RICHMOND, Va. -- Emergency Room Doctor Joran Sequeria has a message for employers in the Richmond region: stop sending your employees who recently traveled, have sick family members, or who have an upper respiratory issue to the Emergency Room for a COVID-19 test and a doctor's note.
"We are very limited on testing, we truly cannot be testing those who are asymptomatic right now or those who are not very sick," Dr. Sequeria said. "I would first have them call the VDH, there is a hotline number, talk to them does this person need to self quarantine or can they continue work as usual?"
Currently, emergency rooms are one of the only places people can get tested for the virus in Central Virginia. And mixing asymptomatic COVID patients with people who are gravely ill with something like pneumonia can make for a dangerous cocktail, Doctor Sequeria said.
"You could be giving that now to someone else," Sequeria said. "You could also be exposing yourself."

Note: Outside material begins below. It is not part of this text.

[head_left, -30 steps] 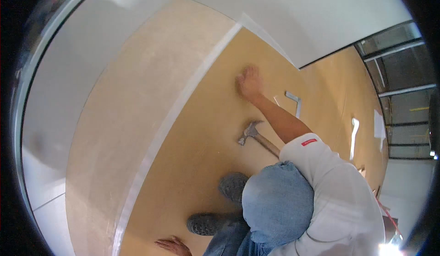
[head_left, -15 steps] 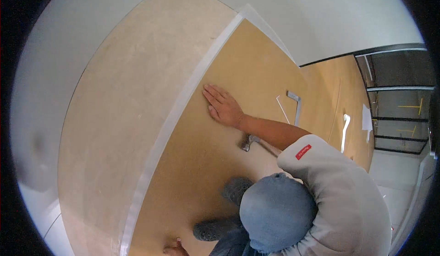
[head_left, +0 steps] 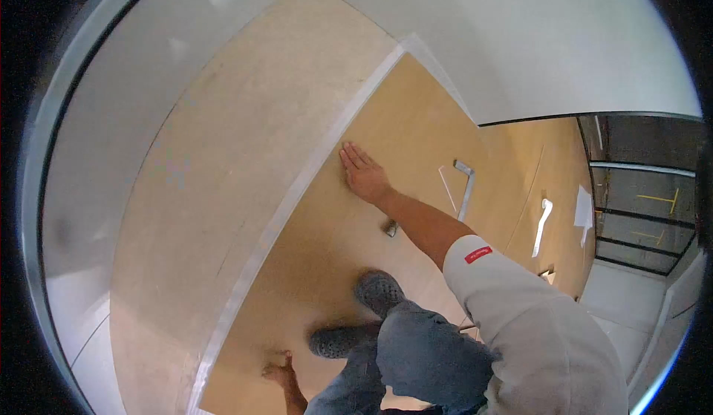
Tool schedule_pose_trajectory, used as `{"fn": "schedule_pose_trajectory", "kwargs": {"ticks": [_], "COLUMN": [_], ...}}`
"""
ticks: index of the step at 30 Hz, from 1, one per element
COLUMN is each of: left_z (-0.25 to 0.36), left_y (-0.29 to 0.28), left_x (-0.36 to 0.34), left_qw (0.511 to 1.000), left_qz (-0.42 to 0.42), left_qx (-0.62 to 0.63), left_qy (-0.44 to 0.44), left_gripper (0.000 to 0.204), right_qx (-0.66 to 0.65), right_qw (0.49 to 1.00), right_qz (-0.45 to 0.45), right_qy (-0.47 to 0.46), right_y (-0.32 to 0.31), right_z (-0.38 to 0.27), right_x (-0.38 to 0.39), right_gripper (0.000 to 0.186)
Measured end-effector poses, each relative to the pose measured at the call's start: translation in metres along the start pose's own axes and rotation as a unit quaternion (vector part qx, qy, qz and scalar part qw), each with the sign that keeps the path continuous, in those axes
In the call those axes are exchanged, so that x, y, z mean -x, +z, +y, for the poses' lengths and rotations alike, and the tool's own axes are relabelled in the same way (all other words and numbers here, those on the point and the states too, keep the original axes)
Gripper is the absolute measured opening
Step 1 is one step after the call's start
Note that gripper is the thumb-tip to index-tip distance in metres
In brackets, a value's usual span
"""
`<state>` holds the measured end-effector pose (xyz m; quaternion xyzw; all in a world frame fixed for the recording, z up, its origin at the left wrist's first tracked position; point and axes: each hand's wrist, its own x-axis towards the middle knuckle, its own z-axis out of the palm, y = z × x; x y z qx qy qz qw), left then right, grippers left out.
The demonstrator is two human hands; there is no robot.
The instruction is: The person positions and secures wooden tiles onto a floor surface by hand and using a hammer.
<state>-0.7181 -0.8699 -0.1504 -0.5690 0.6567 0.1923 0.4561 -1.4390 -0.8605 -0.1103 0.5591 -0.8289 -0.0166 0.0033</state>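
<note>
My right hand (head_left: 365, 177) lies flat on the tan board floor (head_left: 312, 266), fingers stretched toward a long white strip (head_left: 297, 185) along the board's edge. Below its forearm shows a hammer head (head_left: 390, 228); the arm hides most of the handle. A metal L-shaped square (head_left: 466, 185) lies to the right of this hand, beside a thin bent white strip (head_left: 448, 190). At the lower left, my left hand (head_left: 280, 374) rests on the board near the white strip, holding nothing visible, its thumb apart from the other fingers.
My shoes (head_left: 379, 292) and bent knees are close to the hammer. Paler boarding (head_left: 223, 162) runs left of the white strip up to a light wall (head_left: 82, 214). Another white wall (head_left: 564, 51) stands at the far side. A curled white strip (head_left: 542, 226) and a white sheet (head_left: 583, 207) lie further right.
The view has shifted, bringing more of my left hand and forearm in. My right hand stays flat near the white strip, its forearm now covering more of the hammer.
</note>
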Motion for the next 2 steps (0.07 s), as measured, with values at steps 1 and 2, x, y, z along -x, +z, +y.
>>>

On Wednesday, the state health department opened the first pop-up drive-through testing location in Central Virginia.
Sequeria said the state needs more of them.
"Ideally we would love it if there were testing centers off campus somewhere," Sequeria said
To try to limit exposure, Sequeria said her hospital has divided the ER into two separate areas: people with respiratory issues go one way, and everyone else goes another.
"Every person that is coming in with low oxygen levels, pneumonias or fevers you have to think is this COVID-19? Is this a possible patient we should be testing?" Sequeria said.
The initial screening dictates whether the doctors and nurses who attend to each patient wear a mask.
"I think right now we would love it if we could all wear masks for every single patient, but that's just not possible, we don't have enough just simple surgical masks to wear for every single patient," Sequeria said.
Research shows the healthcare workers on the front lines of the pandemic are at a higher risk for developing the virus.
Sequeria said her hospital currently has enough protective gear, but that it's very early in this battle, and they're expecting things to get worse.
"We're nervous, we're fearing a little bit of the unknown," Sequeria said. "The question is how long is that supply going to be around?"
When asked if there are enough beds and ventilators at hospitals in Virginia to handle what may be coming Sequeria said "I don't know, that's a simple answer is that I don't know, if it gets really bad, I'm afraid not."
The head of the Richmond and Henrico Health Departments announced that Bon Secours is working on setting up several regional sites where they will do COVID-19 only testing, but he doesn't know exactly when those will go up.
He said some local doctors have also started to do testing at their practices.